El pasado 13 de diciembre, los médicos del servicio de urgencias del Hospital de Toledo acuden al juzgado de guardia de la capital castellano manchega. Tras meses denunciando la saturación de las urgencias y solicitando más medios a la Consejería de Sanidad que dirige José Ignacio Echániz, los facultativos ponen en conocimiento del juzgado que la situación es tan insostenible que "ya no pueden atender a los pacientes por falta de espacio y de camillas" (165 camas menos desde que Cospedal llegó a la presidencia)

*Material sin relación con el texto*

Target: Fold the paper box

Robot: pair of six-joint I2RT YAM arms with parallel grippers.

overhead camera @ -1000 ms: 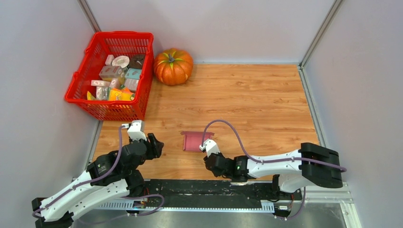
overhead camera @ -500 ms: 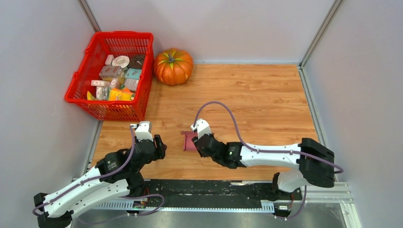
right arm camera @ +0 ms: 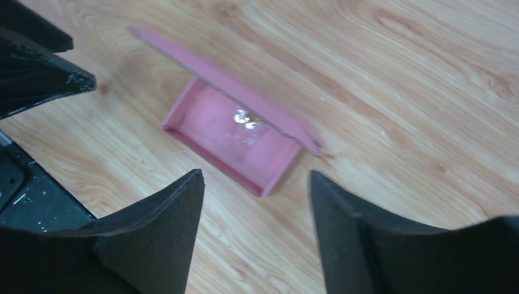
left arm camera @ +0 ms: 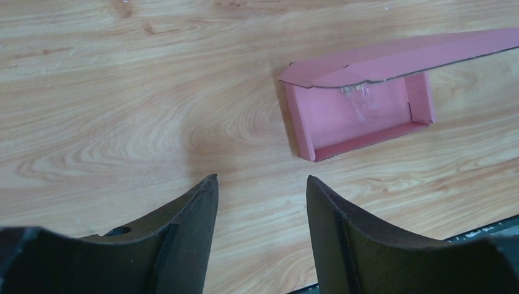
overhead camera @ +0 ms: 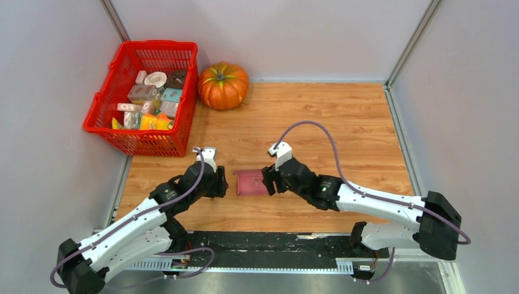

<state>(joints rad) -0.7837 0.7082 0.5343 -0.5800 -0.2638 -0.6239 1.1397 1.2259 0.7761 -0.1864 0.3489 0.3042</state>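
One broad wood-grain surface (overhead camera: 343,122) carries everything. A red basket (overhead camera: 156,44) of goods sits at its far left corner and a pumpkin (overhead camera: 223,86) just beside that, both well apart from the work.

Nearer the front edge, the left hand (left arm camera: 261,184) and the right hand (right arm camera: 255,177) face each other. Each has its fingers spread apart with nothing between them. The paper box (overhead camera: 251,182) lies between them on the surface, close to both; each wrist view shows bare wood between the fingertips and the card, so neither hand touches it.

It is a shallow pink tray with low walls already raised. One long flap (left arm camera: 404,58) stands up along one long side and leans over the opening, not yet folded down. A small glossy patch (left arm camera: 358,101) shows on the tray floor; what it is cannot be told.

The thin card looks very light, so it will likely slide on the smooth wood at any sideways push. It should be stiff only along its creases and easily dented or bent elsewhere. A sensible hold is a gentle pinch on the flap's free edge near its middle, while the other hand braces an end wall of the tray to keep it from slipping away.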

El 20 de diciembre todos los médicos del Servicio de Urgencias remiten un escrito al colegio de médicos de Toledo denunciando "la situación caótica" del servicio con "sobresaturación de pacientes pendientes de ingreso en planta, con como media 20 pacientes al día" y alertando de que la situación "compromete la adecuada asistencia a los mismos, habiendo llegado a un punto insostenible con el fallecimiento en el pasillo de dos pacientes en la última semana".
            Tras conocerse el hecho, la Televisión de Castilla-La Mancha, abrió su informativo con una noticia sobre la devastación que están ocasionando los conejos en muchas zonas de la región. Ni una palabra a cerca de las dos mujeres fallecidas en el hospital de Toledo. El SESCAM niega que las mujeres murieran en el pasillo. Pero esa no es la cuestión. La pregunta es:  de haber sido atendidas con mayor prontitud, ¿habrían salvado la vida?
            Este caso, que se ha conocido gracias a la denuncia de los médicos, no es un hecho aislado. Estoy convencido de que hay otros muchos casos. Es más que probable con unas listas de “desesperación” tan elevadas y unos  servicios de urgencias tan saturados, pero sobre ellos se extiende un tupido velo de silencio. Hay miedo al despido y las denuncias se archivan y se pierden. Aquí no pasa nada. La sanidad funciona a las mil maravillas y cada cual se va acostumbrando a la inmoralidad política como a un mal  irremediable.